*Assignment*:
Copying rule for the data below: take the line containing "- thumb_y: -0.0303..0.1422" and every line after it to the end, exactly, and drop all pictures.

*Information provided*:
# # # #

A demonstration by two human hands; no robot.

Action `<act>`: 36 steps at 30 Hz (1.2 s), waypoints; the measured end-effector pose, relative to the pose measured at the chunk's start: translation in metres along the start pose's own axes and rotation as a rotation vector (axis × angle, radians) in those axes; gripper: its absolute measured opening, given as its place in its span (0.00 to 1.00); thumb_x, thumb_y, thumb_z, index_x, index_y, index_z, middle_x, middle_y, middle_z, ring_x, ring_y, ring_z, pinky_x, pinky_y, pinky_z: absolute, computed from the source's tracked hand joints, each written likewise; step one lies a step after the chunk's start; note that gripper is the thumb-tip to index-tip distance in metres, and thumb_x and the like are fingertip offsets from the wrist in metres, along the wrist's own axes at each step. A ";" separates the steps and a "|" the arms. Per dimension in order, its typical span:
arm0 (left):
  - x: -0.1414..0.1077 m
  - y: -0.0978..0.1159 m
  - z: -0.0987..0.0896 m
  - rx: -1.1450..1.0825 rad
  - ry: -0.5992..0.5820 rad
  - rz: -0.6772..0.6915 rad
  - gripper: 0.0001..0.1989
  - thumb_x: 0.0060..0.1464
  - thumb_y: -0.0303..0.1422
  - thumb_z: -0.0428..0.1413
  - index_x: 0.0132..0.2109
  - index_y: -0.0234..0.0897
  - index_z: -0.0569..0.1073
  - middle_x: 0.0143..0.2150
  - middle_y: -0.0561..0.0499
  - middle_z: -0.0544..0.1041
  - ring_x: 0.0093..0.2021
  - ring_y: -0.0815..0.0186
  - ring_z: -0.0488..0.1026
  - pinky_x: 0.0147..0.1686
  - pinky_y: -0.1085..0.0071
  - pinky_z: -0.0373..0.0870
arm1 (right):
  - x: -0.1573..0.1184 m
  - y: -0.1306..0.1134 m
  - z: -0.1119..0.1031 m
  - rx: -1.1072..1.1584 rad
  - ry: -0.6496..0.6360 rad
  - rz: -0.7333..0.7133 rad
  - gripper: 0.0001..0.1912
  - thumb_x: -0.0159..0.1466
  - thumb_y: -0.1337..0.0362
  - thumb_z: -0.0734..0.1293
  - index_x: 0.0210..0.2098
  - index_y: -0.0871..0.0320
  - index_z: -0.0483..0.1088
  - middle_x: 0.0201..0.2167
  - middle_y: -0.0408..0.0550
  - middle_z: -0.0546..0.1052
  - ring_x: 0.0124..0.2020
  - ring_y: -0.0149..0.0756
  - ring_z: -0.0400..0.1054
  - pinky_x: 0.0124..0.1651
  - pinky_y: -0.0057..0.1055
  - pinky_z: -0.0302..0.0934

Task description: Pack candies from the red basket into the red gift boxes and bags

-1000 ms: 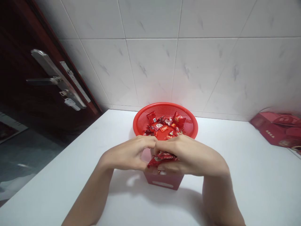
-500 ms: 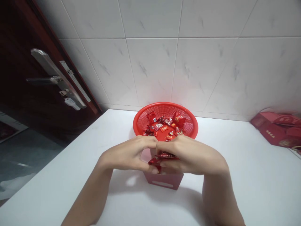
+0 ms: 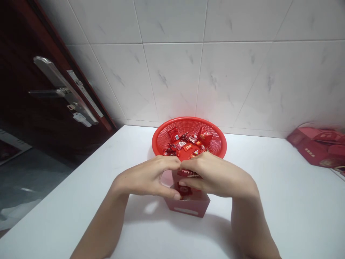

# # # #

*Task response*:
  - thumb_y: -0.0303..0.1422
  - thumb_z: -0.0428..0.1413
  - index_x: 0.0132..0.2109
  - index_y: -0.0234..0.0897
  - index_z: -0.0569..0.1073
  - middle_x: 0.0143..0.2150
  - middle_y: -0.0561..0.0499
  - middle_z: -0.0544..0.1041
  - ring_x: 0.0093..0.2021
  - ring_y: -0.0815..0.0186
  - ring_z: -0.0488..0.1026
  - pinky_x: 0.0147..0.1686
  - pinky_y: -0.1085..0.0071
  - pinky_z: -0.0373..0.0870
arm1 (right):
  - x: -0.1573..0.1184 m
  - y: -0.1306..0.1134 m
  - z: -0.1119..0.1031 m
  - rx: -1.1072..1.1584 rad
  - ry: -0.6496..0.6360 rad
  - rz: -0.7333..0.7133 rad
  - gripper: 0.0001..0.1912
  - thumb_x: -0.0159..0.1466
  - thumb_y: -0.1337..0.0362
  - thumb_z: -0.0734..0.1293
  - index_x: 0.0210..0.2098
  - index_y: -0.0871..0.0320
  - index_z: -0.0483..0.1088
  - middle_x: 0.0201..0.2167
  - middle_y: -0.0408..0.0550
  - middle_z: -0.0546..0.1052
  - ring_x: 0.0124..0.2020
  - ring_y: -0.0149..0.0756
  - ring_z: -0.0400..0.1054
  - pinky_x: 0.0124..0.1651
  - pinky_y: -0.0057..0.1055
  - pinky_z: -0.0302..0.0934

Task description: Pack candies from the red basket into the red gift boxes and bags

-1000 ms: 
-500 ms: 
+0 ms: 

The response to the exercise has been completed.